In a test machine, you can stretch and shrink a steel bar up and down that straight part of the graph forever (Well, fatigue will kick in). But once you get into the curved part, unloading will follow a different path (See dashed line).

For structural purposes Yield strength is the limiting factor. In other words, you want your design to be limited entirely to the elastic (straight) region of the Stress/Strain chart. If you go into the plastic region, you're permanently deforming the material. (Although aircraft designers go well into the plastic region for reasons of weight). enter image description here

The only reason to buy Stainless Steel is because you need the stainless property (i.e. finish work). It's far too expensive. For most purposes, normal rust protection measures are sufficient (Such as proper paint covering and maintenance, or even chrome plating for finished surfaces).
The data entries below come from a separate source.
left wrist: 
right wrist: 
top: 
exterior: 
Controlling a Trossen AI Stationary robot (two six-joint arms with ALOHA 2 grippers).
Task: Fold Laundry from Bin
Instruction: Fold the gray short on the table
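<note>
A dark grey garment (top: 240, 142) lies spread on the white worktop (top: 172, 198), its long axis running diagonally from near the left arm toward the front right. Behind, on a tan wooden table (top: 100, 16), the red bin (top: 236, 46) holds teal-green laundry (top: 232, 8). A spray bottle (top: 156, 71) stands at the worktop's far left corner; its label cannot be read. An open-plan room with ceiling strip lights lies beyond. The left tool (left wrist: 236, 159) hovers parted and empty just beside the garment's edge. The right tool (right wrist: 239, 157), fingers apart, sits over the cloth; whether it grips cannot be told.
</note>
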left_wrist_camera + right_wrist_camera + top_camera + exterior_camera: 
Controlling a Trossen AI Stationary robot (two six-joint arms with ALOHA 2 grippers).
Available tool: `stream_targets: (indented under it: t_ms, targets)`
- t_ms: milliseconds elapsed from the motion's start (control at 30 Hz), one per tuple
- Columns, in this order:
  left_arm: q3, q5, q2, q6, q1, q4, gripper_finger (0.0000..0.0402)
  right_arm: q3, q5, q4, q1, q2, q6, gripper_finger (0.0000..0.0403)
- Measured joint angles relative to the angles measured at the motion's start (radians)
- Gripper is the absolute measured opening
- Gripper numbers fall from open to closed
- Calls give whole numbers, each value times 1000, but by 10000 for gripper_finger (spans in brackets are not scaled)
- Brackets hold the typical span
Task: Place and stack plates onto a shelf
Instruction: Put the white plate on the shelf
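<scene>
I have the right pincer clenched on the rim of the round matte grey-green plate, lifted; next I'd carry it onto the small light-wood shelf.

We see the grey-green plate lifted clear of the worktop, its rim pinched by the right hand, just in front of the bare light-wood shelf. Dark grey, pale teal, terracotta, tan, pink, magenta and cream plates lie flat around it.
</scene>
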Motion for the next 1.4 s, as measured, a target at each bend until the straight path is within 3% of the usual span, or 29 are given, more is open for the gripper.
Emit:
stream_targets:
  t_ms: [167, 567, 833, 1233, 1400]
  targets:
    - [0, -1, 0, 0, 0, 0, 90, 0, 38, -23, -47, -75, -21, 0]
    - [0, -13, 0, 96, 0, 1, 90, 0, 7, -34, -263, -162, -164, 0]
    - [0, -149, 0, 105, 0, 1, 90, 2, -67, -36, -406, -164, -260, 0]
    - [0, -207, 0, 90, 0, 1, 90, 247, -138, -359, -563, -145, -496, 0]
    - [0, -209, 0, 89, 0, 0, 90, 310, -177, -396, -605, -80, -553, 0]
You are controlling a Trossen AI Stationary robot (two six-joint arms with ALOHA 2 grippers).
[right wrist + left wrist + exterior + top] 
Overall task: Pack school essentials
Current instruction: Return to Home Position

Stainless steel has a lower Young's Modulus, and will deform more at low loads. However, this "Stretchability" makes it much tougher (but not stronger!). Think about snapping a dry twig vs. a green one.

Hardness is irrelevant for structural purposes. It becomes a factor in tool making and machine design, but not for simple load bearing applications.

EDIT:

Stiffness/Elasticity.

First we need to define strain as (Length of deformation)/(original length). This is a dimensionless quantity, but you can use mm/mm or in/in if you like to think about it that way. You could also think of it as %stretch/100 (That is, measured as PerUnit rather than PerCent -- base of 1 rather than 100)

Now we define stress as applied force over the cross sectional area. Think about it. The more force, the more stretch. The thicker the bar, the more resistance to stretch. So Stress is a combination of these two factors.

The deformation equation is Stress = E * Strain, where E is the Young's Modulus, or Modulus of elasticity. It has units of pressure -- Commonly expressed in GPa (Kn/mm^2) or Kpi (Kilopounds-force per square inch).

So a 1 mm^2 wire will double in length if loaded with 200 Kn of force -- Actually it will break well before that.

Bending:

This is complex, and we need to figure out the second moment of the cross sectional area. For a rectangle, this is I = bh^3/12 where b is the horizontal dimension, and h is the vertical dimension. This assumes that the load is downwards. If you're loading horizontally, then define vertical and horizontal in terms of the force direction.

Now we need to construct a loading function. This is a mathematical function that defines the force at every point on the beam.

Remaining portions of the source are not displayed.